# Regressão Logística

## Importações

In [3]:
import pandas as pd
import numpy as np
from sklearn.pipeline import Pipeline
from sklearn.preprocessing import StandardScaler
from sklearn.feature_selection import SelectKBest, f_classif
from sklearn.decomposition import PCA
from sklearn.linear_model import LogisticRegression
from sklearn.model_selection import KFold, train_test_split
from scipy.stats import uniform

from model_pipeline import *

seed = 777
rng = np.random.default_rng(seed)

def rng_int():
    return rng.integers(1, 10000)

## Preparação e separação do conjunto de dados

In [4]:
df = pd.read_csv('../../data/preprocessed/_90_drp_outl.csv', index_col='obj_ID')

X = df[['alpha', 'delta', 'u', 'g', 'r', 'i', 'z', 'redshift']]
y = df['class']

X_train, _, y_train, _ = train_test_split(X, y, train_size=.8, stratify=y, random_state=rng_int())

## Configurando pipeline

In [5]:
kfold = KFold(n_splits=5, shuffle=True, random_state=rng_int())

pipeline = Pipeline([
    ('scaler', StandardScaler()),
    ('feature_selection', SelectKBest(f_classif)),
    ('pca', PCA()),
    ('classifier', LogisticRegression())
])

param_dist = {
    'feature_selection__k': [4, 5, 6, 7],
    'pca__n_components': [2, 3, 4],
    'classifier__C': uniform(loc=0.01, scale=10)
}

best_model, best_params, best_score = get_best_params(pipeline, param_dist, kfold, X_train, y_train)

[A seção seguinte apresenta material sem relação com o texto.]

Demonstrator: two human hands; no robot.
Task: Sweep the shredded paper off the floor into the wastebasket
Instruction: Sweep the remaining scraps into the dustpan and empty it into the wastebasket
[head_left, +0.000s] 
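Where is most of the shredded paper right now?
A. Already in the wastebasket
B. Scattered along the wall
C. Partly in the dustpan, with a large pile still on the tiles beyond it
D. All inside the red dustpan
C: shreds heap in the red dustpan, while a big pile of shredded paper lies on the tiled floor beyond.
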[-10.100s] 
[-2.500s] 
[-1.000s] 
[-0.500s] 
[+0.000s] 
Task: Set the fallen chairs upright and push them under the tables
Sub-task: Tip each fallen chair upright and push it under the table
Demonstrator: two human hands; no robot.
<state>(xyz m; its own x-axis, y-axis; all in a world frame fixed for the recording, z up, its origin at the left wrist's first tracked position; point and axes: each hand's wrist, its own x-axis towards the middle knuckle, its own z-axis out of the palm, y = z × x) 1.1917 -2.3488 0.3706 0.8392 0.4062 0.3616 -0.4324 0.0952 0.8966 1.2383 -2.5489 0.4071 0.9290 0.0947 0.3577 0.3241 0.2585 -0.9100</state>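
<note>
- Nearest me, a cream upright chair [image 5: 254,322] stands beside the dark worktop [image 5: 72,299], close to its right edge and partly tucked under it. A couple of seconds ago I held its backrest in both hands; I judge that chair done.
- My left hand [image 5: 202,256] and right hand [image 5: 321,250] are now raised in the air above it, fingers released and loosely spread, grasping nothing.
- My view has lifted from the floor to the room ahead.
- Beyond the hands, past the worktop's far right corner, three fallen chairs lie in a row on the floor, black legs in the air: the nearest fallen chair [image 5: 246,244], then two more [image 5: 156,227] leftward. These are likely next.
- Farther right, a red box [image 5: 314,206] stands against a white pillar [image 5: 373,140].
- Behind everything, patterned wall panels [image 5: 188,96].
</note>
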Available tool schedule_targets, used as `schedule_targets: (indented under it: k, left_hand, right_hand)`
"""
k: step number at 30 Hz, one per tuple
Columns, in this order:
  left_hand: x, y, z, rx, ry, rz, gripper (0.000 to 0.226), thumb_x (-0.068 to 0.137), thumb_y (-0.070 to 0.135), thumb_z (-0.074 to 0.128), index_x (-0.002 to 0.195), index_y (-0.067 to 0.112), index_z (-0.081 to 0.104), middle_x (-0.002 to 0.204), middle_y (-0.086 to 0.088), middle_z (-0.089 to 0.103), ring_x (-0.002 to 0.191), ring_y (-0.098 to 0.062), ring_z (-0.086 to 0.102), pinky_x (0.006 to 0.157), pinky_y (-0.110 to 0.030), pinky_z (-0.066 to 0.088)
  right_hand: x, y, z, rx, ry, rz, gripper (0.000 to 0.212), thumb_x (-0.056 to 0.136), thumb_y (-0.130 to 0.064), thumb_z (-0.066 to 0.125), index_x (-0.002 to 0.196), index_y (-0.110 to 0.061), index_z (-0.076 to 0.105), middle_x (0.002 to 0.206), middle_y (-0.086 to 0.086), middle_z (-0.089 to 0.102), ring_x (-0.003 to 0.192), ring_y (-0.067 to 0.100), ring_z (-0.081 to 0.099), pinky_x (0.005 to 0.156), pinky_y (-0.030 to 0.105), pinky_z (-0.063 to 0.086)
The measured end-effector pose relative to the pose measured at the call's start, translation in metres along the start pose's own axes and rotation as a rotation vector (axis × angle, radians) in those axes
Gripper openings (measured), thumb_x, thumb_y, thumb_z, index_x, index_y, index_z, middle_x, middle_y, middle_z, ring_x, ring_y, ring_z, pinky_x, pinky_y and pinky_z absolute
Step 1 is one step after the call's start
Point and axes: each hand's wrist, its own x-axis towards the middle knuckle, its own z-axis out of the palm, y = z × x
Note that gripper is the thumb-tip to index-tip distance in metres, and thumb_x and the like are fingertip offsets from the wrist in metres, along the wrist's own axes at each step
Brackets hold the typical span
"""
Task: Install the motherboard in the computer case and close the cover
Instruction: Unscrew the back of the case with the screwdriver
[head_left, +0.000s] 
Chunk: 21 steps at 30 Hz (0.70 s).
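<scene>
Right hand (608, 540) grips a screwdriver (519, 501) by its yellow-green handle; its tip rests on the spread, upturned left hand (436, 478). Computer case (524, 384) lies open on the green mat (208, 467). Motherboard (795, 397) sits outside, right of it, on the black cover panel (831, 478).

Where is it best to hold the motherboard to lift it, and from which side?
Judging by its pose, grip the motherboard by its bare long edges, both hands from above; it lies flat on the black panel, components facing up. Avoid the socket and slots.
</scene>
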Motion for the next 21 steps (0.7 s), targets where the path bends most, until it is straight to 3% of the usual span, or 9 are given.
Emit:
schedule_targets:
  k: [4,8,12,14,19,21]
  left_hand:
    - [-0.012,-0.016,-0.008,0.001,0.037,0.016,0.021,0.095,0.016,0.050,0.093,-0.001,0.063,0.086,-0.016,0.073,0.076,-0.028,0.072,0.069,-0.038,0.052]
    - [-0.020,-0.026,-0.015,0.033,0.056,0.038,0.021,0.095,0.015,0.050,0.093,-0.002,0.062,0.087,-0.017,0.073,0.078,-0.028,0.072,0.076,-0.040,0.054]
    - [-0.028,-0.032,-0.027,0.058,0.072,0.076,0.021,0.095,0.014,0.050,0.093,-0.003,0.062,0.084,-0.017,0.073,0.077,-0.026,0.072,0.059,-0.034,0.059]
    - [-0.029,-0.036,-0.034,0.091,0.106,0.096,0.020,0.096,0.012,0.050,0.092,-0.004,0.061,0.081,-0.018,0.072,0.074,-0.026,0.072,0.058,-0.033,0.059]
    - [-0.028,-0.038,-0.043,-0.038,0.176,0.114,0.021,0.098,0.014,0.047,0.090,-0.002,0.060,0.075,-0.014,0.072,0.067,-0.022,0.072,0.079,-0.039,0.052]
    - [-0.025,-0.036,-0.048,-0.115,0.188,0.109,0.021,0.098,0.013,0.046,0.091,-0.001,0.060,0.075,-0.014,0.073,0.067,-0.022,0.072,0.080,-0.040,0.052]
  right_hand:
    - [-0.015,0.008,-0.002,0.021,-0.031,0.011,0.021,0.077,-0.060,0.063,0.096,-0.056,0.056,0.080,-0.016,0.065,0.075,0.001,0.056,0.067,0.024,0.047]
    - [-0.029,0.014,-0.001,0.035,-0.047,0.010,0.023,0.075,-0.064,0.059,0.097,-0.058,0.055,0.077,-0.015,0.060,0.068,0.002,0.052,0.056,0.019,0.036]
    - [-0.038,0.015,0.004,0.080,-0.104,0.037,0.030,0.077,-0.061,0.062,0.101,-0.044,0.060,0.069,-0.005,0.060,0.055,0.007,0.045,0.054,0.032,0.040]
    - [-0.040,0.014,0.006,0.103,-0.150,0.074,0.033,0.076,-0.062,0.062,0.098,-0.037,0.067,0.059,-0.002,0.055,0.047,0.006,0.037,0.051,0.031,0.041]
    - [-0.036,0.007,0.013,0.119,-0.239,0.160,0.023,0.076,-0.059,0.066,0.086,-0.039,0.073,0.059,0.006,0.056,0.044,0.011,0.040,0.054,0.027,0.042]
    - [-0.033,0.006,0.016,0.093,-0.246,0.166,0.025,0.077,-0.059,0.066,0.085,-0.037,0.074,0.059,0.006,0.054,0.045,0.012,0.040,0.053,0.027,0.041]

print("Melhores parâmetros:", best_params)
print("Melhor acurácia:", best_score)

Melhores parâmetros: {'classifier__C': 9.42033870069984, 'feature_selection__k': 6, 'pca__n_components': 3}
Melhor acurácia: 0.9559485845533671


## Armazenando melhor modelo

In [7]:
dump_model(best_model, '../dump/logistic_regression', best_score)